EXERCISE REQUIREMENTS: Find every line below with the word "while" in it, and copy each one.

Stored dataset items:
--------

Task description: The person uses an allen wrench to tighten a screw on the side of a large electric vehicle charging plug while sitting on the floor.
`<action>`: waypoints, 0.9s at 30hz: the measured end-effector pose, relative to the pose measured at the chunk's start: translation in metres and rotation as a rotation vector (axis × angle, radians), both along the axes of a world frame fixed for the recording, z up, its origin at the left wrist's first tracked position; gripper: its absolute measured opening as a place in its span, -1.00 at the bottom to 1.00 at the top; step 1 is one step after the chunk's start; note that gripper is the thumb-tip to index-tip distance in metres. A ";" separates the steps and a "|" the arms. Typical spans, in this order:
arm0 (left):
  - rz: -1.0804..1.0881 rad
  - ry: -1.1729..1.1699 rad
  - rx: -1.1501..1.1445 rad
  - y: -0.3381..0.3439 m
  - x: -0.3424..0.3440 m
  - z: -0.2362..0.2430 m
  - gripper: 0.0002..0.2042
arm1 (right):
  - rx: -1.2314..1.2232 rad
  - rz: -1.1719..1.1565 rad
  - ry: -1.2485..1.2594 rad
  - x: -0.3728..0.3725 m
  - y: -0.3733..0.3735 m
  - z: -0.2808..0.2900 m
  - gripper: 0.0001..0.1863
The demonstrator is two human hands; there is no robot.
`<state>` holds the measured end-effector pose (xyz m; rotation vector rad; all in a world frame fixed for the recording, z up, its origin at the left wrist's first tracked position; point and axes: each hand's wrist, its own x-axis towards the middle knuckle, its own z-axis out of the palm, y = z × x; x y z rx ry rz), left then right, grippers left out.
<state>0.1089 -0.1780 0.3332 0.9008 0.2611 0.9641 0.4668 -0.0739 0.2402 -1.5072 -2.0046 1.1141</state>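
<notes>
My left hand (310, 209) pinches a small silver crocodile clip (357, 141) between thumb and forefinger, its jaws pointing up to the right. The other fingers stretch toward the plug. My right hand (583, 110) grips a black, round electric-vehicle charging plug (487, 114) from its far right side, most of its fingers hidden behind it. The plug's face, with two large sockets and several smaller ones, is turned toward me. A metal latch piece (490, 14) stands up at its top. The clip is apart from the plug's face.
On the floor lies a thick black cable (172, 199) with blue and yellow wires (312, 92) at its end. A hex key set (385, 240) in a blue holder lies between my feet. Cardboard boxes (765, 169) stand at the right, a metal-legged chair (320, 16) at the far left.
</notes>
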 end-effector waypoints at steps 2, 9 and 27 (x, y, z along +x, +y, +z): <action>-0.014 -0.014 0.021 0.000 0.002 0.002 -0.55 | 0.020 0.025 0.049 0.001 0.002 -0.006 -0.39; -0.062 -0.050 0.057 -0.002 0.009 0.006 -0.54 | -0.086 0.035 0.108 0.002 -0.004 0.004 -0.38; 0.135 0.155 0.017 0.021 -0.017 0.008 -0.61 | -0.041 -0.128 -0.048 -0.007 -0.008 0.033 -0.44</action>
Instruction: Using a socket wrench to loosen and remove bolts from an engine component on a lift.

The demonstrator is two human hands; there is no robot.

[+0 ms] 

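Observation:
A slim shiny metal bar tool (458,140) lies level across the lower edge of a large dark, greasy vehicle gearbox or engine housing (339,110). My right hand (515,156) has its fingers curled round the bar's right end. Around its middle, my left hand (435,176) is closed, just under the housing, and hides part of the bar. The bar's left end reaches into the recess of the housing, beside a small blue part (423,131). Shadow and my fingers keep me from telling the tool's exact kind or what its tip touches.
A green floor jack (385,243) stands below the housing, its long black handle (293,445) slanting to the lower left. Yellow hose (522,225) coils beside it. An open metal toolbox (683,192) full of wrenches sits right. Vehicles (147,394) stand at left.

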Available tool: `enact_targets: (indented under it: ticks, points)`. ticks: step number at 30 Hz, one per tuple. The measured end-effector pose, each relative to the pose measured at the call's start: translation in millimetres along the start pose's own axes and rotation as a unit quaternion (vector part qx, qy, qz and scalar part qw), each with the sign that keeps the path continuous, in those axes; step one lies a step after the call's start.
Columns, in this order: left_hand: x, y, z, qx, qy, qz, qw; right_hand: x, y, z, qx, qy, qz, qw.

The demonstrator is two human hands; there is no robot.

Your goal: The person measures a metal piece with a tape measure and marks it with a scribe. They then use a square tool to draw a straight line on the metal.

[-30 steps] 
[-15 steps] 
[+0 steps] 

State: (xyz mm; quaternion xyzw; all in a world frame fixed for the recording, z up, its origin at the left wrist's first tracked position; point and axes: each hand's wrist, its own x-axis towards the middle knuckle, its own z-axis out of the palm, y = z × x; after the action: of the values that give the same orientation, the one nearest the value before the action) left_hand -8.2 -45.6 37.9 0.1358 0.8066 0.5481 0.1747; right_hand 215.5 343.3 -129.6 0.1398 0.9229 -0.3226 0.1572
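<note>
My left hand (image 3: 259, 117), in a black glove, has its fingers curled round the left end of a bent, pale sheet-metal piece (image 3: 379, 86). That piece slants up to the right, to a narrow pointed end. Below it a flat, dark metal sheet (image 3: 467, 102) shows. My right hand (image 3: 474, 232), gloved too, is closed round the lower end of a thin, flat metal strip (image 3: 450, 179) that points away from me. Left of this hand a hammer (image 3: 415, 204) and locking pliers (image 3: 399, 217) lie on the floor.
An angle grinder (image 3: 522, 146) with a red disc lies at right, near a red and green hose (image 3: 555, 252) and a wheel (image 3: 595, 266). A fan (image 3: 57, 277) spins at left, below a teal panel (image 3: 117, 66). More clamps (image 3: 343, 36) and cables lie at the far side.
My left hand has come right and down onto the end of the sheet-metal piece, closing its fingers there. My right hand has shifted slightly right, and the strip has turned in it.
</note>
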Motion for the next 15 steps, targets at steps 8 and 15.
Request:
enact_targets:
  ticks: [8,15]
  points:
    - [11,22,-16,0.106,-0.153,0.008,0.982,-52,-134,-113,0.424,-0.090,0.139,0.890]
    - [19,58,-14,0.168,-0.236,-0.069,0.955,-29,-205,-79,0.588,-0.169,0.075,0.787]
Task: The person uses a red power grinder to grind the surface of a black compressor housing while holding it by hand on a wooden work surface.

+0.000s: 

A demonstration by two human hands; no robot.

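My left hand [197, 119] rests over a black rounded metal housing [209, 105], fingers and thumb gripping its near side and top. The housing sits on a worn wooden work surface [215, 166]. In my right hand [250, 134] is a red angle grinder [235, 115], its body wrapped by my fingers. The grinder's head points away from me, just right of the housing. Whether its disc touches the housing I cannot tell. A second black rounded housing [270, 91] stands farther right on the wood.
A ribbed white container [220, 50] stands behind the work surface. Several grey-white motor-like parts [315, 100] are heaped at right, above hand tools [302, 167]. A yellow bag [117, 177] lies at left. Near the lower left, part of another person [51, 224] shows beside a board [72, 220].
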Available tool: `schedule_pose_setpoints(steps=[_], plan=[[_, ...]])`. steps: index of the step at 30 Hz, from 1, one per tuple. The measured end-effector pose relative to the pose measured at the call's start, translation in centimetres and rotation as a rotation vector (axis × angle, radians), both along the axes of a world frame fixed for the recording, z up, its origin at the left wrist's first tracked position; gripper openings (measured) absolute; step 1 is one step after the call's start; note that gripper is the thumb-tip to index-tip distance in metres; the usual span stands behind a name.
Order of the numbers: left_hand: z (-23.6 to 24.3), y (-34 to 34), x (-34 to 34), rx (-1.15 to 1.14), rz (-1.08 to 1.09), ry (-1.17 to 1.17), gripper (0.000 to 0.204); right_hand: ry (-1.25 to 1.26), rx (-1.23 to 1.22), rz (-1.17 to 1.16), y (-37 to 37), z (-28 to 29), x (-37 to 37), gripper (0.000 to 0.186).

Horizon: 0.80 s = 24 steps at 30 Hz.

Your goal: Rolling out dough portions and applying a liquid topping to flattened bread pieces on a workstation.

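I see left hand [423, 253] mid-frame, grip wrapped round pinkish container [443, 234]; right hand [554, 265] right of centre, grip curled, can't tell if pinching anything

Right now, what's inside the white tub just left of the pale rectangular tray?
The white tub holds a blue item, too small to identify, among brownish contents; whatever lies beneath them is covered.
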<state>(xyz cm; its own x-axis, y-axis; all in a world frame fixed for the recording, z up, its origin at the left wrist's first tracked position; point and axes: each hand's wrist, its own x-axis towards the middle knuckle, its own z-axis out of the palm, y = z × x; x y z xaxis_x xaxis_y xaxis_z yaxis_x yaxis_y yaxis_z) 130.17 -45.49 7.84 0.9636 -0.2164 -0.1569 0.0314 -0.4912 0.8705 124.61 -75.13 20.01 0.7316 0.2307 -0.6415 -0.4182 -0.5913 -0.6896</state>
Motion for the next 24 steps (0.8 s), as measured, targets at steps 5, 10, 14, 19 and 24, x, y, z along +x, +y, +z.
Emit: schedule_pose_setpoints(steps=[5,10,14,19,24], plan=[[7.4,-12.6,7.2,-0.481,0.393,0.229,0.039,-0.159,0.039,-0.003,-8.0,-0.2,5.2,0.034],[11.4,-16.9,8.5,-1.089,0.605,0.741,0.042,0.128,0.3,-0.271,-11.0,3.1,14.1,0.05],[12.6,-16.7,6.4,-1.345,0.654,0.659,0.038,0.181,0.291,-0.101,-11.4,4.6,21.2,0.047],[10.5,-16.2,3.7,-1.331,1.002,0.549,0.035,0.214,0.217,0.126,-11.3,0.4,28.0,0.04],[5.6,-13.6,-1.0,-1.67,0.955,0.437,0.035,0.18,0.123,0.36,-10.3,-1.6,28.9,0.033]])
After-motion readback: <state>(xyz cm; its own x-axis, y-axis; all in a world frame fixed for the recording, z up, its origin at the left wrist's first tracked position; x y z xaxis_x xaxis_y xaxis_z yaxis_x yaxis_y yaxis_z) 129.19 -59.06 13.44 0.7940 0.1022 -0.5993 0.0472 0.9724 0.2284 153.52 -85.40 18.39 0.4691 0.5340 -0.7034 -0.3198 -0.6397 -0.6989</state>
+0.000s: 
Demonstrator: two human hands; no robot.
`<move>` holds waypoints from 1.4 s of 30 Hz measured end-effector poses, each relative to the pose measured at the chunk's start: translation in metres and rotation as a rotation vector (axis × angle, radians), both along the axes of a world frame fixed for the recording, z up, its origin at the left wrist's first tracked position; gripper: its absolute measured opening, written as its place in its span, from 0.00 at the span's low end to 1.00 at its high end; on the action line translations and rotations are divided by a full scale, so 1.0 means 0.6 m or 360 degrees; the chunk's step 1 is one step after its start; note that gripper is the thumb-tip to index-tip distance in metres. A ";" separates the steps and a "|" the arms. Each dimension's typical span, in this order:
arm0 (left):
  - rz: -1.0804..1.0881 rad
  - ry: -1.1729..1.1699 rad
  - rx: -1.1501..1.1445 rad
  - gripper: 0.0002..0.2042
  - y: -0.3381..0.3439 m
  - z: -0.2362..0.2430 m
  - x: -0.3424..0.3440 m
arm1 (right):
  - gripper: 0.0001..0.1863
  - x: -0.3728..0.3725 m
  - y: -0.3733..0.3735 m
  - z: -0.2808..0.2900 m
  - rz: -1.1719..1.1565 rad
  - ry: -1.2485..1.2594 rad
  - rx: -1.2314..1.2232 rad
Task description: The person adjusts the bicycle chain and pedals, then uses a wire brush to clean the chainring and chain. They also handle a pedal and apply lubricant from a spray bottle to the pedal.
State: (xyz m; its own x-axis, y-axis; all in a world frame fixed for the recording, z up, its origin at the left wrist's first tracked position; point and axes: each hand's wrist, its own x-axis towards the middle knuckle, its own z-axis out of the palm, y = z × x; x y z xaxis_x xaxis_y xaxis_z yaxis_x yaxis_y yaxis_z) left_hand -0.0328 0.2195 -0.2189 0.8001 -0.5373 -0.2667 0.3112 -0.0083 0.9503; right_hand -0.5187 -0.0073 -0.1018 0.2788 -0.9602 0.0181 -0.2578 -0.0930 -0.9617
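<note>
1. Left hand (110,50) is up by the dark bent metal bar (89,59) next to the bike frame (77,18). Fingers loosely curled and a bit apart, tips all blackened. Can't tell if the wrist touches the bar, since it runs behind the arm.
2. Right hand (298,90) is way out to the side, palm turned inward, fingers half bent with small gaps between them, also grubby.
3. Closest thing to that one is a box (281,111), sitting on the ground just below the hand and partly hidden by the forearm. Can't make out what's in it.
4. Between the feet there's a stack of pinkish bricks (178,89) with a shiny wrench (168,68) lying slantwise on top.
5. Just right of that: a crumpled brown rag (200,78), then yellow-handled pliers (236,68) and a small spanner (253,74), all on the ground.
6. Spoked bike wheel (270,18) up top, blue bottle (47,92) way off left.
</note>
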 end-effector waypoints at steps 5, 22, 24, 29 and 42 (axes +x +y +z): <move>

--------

OUTPUT:
Task description: The person uses an allen wrench to tighten a screw on the side of a large electric vehicle charging plug while sitting on the floor.
Task: The person uses a red power grinder to grind the surface of a black compressor housing while holding it by hand on a wooden work surface.

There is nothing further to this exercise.